Work request — Using the listing below, copy exactly the lines from the one containing "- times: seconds" to the one containing "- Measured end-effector", both lines included, and no others.

::::::::

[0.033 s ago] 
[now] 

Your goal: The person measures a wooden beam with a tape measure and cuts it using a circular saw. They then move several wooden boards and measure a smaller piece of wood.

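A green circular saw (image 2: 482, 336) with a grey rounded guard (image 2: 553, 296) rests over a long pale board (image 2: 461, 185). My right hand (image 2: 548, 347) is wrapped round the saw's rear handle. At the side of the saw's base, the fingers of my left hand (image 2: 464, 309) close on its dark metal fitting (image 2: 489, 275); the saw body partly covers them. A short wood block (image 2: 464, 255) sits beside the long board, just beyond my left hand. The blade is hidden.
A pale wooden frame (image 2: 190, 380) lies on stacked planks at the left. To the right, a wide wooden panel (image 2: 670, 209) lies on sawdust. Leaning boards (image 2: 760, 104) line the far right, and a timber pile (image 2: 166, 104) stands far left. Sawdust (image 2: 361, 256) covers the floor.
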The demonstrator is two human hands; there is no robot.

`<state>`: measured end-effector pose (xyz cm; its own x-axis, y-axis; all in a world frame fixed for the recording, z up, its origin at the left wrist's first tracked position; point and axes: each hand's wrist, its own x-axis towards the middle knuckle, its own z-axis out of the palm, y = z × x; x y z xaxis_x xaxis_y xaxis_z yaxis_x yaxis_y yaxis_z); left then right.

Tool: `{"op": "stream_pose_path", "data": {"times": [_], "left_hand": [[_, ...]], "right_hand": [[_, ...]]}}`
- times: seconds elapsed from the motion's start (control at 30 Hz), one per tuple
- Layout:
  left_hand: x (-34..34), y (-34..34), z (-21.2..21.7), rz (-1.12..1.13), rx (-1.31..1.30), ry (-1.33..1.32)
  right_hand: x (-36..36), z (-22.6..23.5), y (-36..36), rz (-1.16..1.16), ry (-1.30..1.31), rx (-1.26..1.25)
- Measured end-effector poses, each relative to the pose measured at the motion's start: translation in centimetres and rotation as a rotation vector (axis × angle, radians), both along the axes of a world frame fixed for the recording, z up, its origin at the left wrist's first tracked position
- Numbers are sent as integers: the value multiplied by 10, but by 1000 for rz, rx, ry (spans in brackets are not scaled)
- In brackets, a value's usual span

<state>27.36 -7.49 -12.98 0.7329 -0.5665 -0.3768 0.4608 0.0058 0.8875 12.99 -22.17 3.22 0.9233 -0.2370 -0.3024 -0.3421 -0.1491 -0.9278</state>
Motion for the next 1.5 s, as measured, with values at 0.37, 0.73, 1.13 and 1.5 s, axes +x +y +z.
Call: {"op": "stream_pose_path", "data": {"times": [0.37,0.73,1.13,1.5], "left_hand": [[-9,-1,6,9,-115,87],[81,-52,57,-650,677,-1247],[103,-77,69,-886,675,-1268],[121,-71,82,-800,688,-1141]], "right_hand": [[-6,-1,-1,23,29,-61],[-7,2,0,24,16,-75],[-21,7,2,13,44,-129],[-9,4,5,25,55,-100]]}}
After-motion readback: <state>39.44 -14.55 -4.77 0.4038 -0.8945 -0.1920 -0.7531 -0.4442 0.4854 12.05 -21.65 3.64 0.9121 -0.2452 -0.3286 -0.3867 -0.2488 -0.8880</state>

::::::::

Answer below —
- times: seconds elapsed from the motion's start (control at 30 Hz), one per tuple
- Layout:
  left_hand: x (-34..34), y (-34..34), z (-21.2..21.7), rz (-1.12..1.13), rx (-1.31..1.30), ry (-1.33..1.32)
  right_hand: x (-36..36), z (-22.6..23.5), y (-36..36), rz (-1.16..1.16), ry (-1.30..1.31), rx (-1.26..1.25)
- Measured end-effector poses, each relative to the pose measured at the motion's start: translation in centimetres and rotation as a rotation vector (axis × angle, radians), both along the axes of a world frame fixed for the recording, z up, its origin at the left wrist's first tracked position

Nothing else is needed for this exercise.